**YOUR ASSIGNMENT:** Print each entry below precisely as shown.

^^^^^^^^^^^^^^^^

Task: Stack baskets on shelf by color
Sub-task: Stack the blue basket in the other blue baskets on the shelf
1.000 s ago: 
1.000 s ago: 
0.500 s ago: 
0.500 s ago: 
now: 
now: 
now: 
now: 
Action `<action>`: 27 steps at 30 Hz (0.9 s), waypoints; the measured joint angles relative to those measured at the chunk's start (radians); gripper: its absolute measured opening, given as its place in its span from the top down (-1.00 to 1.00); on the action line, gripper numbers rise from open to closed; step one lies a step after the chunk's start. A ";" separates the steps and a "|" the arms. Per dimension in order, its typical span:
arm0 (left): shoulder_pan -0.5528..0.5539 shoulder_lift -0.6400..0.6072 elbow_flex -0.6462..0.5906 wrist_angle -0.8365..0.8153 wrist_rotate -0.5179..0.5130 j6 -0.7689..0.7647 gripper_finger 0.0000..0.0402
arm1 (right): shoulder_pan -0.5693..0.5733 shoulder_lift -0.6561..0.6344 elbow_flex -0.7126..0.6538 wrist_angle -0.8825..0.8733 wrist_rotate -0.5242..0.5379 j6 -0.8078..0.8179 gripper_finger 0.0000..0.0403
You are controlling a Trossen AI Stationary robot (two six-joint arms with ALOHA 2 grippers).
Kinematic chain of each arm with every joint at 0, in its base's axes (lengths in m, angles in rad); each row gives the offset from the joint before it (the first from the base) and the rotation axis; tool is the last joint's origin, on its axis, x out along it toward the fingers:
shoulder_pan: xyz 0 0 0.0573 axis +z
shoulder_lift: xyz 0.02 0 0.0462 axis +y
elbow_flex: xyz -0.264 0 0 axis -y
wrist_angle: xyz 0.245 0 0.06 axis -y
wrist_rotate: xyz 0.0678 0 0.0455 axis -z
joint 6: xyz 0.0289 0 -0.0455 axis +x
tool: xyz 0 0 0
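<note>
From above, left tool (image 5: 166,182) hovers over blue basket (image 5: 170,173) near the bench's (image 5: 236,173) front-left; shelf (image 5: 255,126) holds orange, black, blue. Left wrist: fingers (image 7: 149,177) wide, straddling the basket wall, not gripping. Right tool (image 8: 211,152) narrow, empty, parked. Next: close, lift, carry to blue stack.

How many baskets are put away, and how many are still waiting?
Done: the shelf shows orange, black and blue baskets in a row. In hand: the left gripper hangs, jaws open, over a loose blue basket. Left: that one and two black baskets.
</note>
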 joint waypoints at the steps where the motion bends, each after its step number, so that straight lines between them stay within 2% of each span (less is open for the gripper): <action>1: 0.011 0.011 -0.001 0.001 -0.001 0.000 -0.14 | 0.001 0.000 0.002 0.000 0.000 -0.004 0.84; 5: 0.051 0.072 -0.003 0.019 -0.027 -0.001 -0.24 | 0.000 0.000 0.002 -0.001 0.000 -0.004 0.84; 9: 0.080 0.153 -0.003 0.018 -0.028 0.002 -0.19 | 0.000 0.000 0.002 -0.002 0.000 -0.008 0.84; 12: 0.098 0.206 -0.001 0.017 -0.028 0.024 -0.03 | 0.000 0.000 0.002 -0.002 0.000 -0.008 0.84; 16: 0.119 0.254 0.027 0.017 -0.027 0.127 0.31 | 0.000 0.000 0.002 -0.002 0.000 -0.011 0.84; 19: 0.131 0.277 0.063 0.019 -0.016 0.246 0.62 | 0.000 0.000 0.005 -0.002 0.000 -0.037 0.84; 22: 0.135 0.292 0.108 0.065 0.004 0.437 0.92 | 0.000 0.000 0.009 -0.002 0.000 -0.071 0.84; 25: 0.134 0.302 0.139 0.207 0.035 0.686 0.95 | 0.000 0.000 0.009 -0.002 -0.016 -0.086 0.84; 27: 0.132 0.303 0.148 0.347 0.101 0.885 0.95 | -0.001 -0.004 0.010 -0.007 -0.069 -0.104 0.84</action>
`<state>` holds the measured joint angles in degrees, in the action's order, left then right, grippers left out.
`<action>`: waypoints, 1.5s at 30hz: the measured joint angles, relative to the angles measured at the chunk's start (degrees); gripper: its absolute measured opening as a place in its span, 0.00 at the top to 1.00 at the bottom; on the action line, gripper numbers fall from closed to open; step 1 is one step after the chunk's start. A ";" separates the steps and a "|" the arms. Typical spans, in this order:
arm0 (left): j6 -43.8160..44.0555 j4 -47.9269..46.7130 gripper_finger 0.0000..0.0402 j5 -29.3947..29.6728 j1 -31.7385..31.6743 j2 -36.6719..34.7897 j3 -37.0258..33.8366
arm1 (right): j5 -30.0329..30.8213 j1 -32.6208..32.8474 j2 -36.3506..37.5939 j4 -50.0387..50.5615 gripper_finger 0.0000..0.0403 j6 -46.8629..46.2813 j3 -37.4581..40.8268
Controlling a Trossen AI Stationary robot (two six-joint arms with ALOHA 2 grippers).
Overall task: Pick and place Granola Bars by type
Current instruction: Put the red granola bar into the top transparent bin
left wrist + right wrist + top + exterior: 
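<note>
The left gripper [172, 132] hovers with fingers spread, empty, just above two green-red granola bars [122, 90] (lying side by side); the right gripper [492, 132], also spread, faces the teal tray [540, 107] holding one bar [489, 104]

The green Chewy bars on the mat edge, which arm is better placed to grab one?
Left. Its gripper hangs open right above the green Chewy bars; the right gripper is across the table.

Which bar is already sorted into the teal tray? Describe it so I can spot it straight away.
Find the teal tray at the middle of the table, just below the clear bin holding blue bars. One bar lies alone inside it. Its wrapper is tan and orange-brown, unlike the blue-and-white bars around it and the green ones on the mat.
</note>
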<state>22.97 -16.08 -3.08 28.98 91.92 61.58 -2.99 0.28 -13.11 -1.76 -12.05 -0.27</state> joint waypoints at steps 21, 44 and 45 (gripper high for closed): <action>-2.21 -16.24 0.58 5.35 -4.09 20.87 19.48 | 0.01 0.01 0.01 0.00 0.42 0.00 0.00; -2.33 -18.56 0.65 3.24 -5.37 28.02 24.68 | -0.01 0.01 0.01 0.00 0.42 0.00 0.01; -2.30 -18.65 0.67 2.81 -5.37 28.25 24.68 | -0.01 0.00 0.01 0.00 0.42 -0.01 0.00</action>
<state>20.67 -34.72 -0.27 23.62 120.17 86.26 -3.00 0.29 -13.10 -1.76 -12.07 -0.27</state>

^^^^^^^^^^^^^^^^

**ANSWER BOX:**
Task: Stack baskets on shelf by color
Sub-task: Stack the blue basket in the other blue baskets on the shelf
1.000 s ago: 
1.000 s ago: 
0.500 s ago: 
0.500 s ago: 
now: 
now: 
now: 
now: 
Action `<action>`: 27 steps at 30 Hz (0.9 s), waypoints; the measured joint angles relative to those measured at the chunk's start (radians); gripper: its absolute measured opening, given as its place in its span from the top down (-1.00 to 1.00); on the action line, gripper numbers rise from open to closed; step one lies a step after the chunk's start. A ";" separates the steps and a "|" the arms. Per dimension in order, its typical span:
arm0 (left): shoulder_pan -0.5528..0.5539 shoulder_lift -0.6400..0.6072 elbow_flex -0.6462..0.5906 wrist_angle -0.8365..0.8153 wrist_rotate -0.5179..0.5130 j6 -0.7689..0.7647 gripper_finger 0.0000..0.0402
arm1 (right): shoulder_pan -0.5693..0.5733 shoulder_lift -0.6561..0.6344 elbow_flex -0.7126..0.6538 wrist_angle -0.8825..0.8733 wrist_rotate -0.5242..0.5379 j6 -0.8078..0.8179 gripper_finger 0.0000..0.0403
You are controlling a Trossen AI Stationary robot (two six-joint arms with ALOHA 2 grippers).
Kinematic chain of each arm with every joint at 0, in its base's axes (lengths in m, angles in rad); each row gives the offset from the joint before it (the first from the base) and the rotation axis; tool is the last joint's origin, on its axis, x out along it toward the fingers:
shoulder_pan: xyz 0 0 0.0573 axis +z
shoulder_lift: xyz 0.02 0 0.0462 axis +y
elbow_flex: xyz -0.264 0 0 axis -y
wrist_angle: xyz 0.245 0 0.06 axis -y
wrist_rotate: xyz 0.0678 0 0.0455 axis -z
joint 6: xyz 0.0289 0 -0.0455 axis +x
tool: xyz 0 0 0
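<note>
From above, left tool (image 5: 166,182) hovers over blue basket (image 5: 170,173) near the bench's (image 5: 236,173) front-left; shelf (image 5: 255,126) holds orange, black, blue. Left wrist: fingers (image 7: 149,177) wide, straddling the basket wall, not gripping. Right tool (image 8: 211,152) narrow, empty, parked. Next: close, lift, carry to blue stack.

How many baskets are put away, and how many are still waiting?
Done: the shelf shows orange, black and blue baskets in a row. In hand: the left gripper hangs, jaws open, over a loose blue basket. Left: that one and two black baskets.
</note>
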 joint waypoints at the steps where the motion bends, each after its step number, so that straight lines between them stay within 2% of each span (less is open for the gripper): <action>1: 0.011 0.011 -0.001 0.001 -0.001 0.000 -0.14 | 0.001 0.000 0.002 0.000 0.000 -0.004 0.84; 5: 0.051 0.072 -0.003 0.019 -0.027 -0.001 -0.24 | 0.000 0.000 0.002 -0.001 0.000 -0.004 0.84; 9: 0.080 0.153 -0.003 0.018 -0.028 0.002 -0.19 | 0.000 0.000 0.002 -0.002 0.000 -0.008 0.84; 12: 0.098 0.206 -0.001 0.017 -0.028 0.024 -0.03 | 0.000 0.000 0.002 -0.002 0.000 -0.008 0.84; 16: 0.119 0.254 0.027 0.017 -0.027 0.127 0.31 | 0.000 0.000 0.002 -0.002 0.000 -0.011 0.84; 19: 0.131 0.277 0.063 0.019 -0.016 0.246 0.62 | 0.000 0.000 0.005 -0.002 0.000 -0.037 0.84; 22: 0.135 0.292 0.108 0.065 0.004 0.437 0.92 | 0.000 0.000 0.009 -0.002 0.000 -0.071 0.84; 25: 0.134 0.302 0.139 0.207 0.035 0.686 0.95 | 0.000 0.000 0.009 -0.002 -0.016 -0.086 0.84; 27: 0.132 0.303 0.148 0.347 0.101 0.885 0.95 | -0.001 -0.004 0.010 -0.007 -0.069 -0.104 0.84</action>
`<state>` holds the measured joint angles in degrees, in the action's order, left then right, grippers left out.
`<action>`: waypoints, 1.5s at 30hz: the measured joint angles, relative to the angles measured at the chunk's start (degrees); gripper: its absolute measured opening as a place in its span, 0.00 at the top to 1.00 at the bottom; on the action line, gripper numbers fall from closed to open; step 1 is one step after the chunk's start. A ";" separates the steps and a "|" the arms. Typical spans, in this order:
arm0 (left): j6 -43.8160..44.0555 j4 -47.9269..46.7130 gripper_finger 0.0000..0.0402 j5 -29.3947..29.6728 j1 -31.7385..31.6743 j2 -36.6719..34.7897 j3 -37.0258..33.8366
arm1 (right): j5 -30.0329..30.8213 j1 -32.6208..32.8474 j2 -36.3506..37.5939 j4 -50.0387..50.5615 gripper_finger 0.0000..0.0403 j6 -46.8629..46.2813 j3 -37.4581..40.8268
Controlling a Trossen AI Stationary robot (two six-joint arms with ALOHA 2 grippers).
Overall task: Pick and place Granola Bars by type
Current instruction: Put the red granola bar into the top transparent bin
left wrist + right wrist + top + exterior: 
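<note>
The left gripper [172, 132] hovers with fingers spread, empty, just above two green-red granola bars [122, 90] (lying side by side); the right gripper [492, 132], also spread, faces the teal tray [540, 107] holding one bar [489, 104]

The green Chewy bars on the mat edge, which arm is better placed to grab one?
Left. Its gripper hangs open right above the green Chewy bars; the right gripper is across the table.

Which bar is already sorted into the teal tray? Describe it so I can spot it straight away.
Find the teal tray at the middle of the table, just below the clear bin holding blue bars. One bar lies alone inside it. Its wrapper is tan and orange-brown, unlike the blue-and-white bars around it and the green ones on the mat.
</note>
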<state>22.97 -16.08 -3.08 28.98 91.92 61.58 -2.99 0.28 -13.11 -1.76 -12.05 -0.27</state> joint waypoints at steps 21, 44 and 45 (gripper high for closed): <action>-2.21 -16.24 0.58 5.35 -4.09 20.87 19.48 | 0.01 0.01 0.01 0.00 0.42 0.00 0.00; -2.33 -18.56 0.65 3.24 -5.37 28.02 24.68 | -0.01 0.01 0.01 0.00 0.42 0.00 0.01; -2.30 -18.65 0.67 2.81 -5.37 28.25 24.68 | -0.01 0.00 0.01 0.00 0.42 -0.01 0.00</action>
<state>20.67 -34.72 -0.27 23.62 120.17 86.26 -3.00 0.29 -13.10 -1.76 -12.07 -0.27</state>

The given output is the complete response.